All of the articles utilized editorial rhetoric and details like statistics, dates, budget figures, and descriptions of policies, but none of the articles used exemplars. Commonly cited sources in articles were researchers (e.g., institutes or scholarly journals) and generally venerable and neutral agencies like the Census Bureau, World Health Organization, or FBI. Some articles referred to advocacy groups like the Center to Prevent Handgun Violence or the union movement America Needs a Raise. References to political parties were minimal, and usually balanced.
Attitudes. In both sessions, dichotomous measures were used to capture attitudes towards political issues and allowed for assignment of news stories as either attitude-consistent or counterattitudinal. Four target issues (health care, gun control, abortion, and minimum wage) were presented, randomly mixed in with eight filler issues. Participants responded by choosing “oppose” or “support” to short policy statements. Table 1 provides for the distribution of dichotomous attitude measures across the sample. Attitude measures were reliable across sessions, and were validated with Likert-scale measures similar to those used by the American National Election Studies (ANES, n.d.). Likert-scale measures were correlated with dichotomous measures for both sessions, r = .71 and .82 (all p < .001).
Table 1. Descriptive Statistics of Dichotomous and Likert-Scale Attitude Measures
Attitude % support
Attitude (1=support, 5=oppose) M(SD)
Attitude % support
Attitude (1=support, 6=oppose) M(SD)
Stricter Gun Control
Universal Health Care
Increase Minimum Wage
Political interest. Toward the end of the first session, participants were presented with a question adopted from the ANES studies (ANES, n.d.), “How closely do you follow what's going on in government and public affairs?” with a 4-point scale and the response options “not closely at all/somewhat closely/not too closely/very closely.” The average score was 3.17 (SD = 0.69).
Online news use habit. At the end of the first session, participants rated the frequency of their use of online news, daily newspapers, TV news, political websites, and talk/comedy shows about news and politics on a 6-point scale, “every day/several times a week/once a week/several times a month/once a month/less often,” coded with higher values for greater frequency. Frequency of online news had an average of 3.39 (SD = 1.72).
Selective exposure measures. During the browsing task in the second session, the software logged each hyperlink to track participant browsing, so that exposure was measured both as article selection (whether a given article was read or not) and reading time in seconds. Most importantly, session 1 dichotomous attitude measurements allowed each article to be categorized as attitude-consistent or counterattitudinal exposure at the individual level.
Participants spent an average of 71.64 seconds (SD = 55.87) on the overview page.

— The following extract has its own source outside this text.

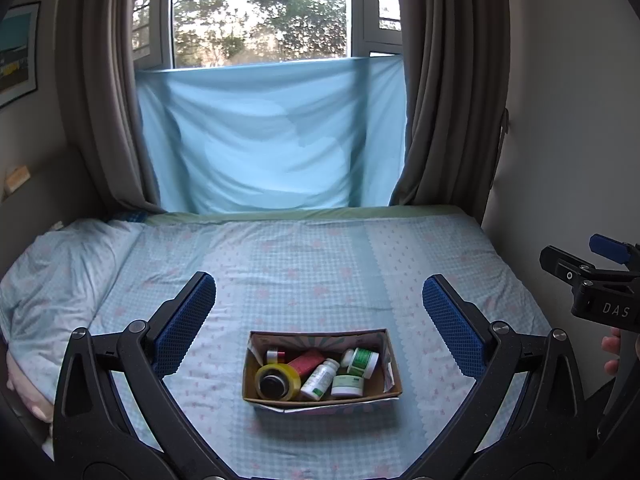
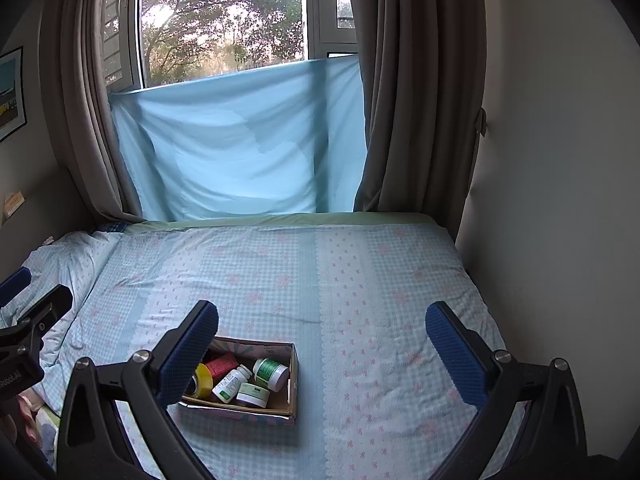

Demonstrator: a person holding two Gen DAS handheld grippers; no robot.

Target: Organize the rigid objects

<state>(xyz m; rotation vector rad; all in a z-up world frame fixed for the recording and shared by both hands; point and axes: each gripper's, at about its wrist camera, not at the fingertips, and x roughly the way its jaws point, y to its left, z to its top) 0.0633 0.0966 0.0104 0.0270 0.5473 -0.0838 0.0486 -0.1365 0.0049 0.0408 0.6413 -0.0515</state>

They selected an average of 3.85 articles (SD = 2.11), with an average of 47.95 seconds (SD = 56.08) spent on the topic of abortion, 33.77 seconds (SD = 46.24) on gun control, 36.34 seconds (SD = 43.63) on the minimum wage, and 48.80 seconds (SD = 53.28) on health insurance.
With regard to exposure as it related to attitudes, more attitude-consistent articles were chosen (M = 2.10, SD = 1.20) than counterattitudinal articles (M = 1.81, SD = 1.29), t(198) = 3.17, p = .002, and exposure in seconds was greater for attitude-consistent articles (M = 94.33, SD = 61.77) than counterattitudinal articles (M = 72.54, SD =56.39), t(198) = 2.95, p = .004, across the four topics. Given that some research has found that selective exposure to consonant information is a stronger tendency than avoidance of dissonant information (Frey, 1982; Garrett, 2009b), selective exposure was split into two indicators, one that averaged selection of attitude-consistent articles and minutes spent on those articles (M = 1.89, SD = 0.80; the correlation between the selection and exposure time was r = .09, p = .197) and one that averaged selection of counterattitudinal articles and minutes spent on those articles (M = 1.54, SD = 0.89; the correlation between selection and exposure time was r = .34, p < .001). The attitude-consistent and counterattitudinal indices were negatively correlated, r = −.33 (p < .001).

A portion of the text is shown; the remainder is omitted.